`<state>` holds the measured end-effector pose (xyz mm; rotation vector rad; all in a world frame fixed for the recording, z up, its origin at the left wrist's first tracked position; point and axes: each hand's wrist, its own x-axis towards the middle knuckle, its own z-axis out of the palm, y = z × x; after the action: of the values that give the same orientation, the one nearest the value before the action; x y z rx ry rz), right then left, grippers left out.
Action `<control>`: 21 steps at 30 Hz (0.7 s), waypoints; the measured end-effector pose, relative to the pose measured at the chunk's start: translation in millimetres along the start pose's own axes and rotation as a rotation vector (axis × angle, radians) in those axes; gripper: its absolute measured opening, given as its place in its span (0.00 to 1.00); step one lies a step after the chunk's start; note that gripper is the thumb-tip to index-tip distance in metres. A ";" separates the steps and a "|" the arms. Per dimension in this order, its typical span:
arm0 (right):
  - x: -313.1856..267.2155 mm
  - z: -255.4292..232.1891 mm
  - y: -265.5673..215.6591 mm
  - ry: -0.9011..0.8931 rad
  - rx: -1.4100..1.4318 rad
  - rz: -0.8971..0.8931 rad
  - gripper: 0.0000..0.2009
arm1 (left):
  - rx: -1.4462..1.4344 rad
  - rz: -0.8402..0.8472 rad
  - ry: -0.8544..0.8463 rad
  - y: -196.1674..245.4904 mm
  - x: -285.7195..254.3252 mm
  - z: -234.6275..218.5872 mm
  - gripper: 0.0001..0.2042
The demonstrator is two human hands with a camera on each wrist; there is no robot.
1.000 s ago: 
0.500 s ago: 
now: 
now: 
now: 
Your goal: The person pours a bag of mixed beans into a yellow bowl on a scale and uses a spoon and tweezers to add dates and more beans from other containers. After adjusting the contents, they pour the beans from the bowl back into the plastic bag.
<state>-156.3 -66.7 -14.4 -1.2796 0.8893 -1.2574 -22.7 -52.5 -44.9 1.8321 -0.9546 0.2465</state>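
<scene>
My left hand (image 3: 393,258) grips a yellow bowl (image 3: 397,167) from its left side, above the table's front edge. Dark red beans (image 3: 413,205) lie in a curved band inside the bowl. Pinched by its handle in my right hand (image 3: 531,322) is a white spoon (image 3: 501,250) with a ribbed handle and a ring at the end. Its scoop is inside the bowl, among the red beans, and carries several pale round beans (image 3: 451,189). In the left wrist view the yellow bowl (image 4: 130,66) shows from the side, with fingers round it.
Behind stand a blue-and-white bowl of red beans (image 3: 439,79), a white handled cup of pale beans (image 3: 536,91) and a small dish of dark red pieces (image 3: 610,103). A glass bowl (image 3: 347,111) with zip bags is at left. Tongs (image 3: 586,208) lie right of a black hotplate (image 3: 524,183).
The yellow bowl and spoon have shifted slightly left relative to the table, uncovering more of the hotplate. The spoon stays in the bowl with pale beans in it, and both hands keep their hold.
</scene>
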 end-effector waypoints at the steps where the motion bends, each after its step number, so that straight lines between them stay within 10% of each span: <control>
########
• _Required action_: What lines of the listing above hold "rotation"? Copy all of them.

• _Exercise result_:
`<state>` holds the measured end-effector pose (xyz mm; rotation vector rad; all in a world frame fixed for the recording, z up, its origin at the left wrist's first tracked position; point and axes: each hand's wrist, its own x-axis towards the middle knuckle, its own z-axis out of the palm, y = z × x; after the action: of the values that give the same orientation, the one nearest the value before the action; x y z rx ry rz), right then left, grippers left out.
Action `<control>`: 21 steps at 30 Hz (0.7 s), waypoints; the measured end-effector pose, relative to the pose measured at the chunk's start: translation in millimetres along the start pose's own axes and rotation as a rotation vector (axis × angle, radians) in those axes; gripper: its absolute measured opening, given as its place in its span (0.00 to 1.00); step one lies a step after the chunk's start; note that gripper is the thumb-tip to index-tip distance in metres. A ";" separates the steps and a "|" the arms. Per dimension in this order, its typical span:

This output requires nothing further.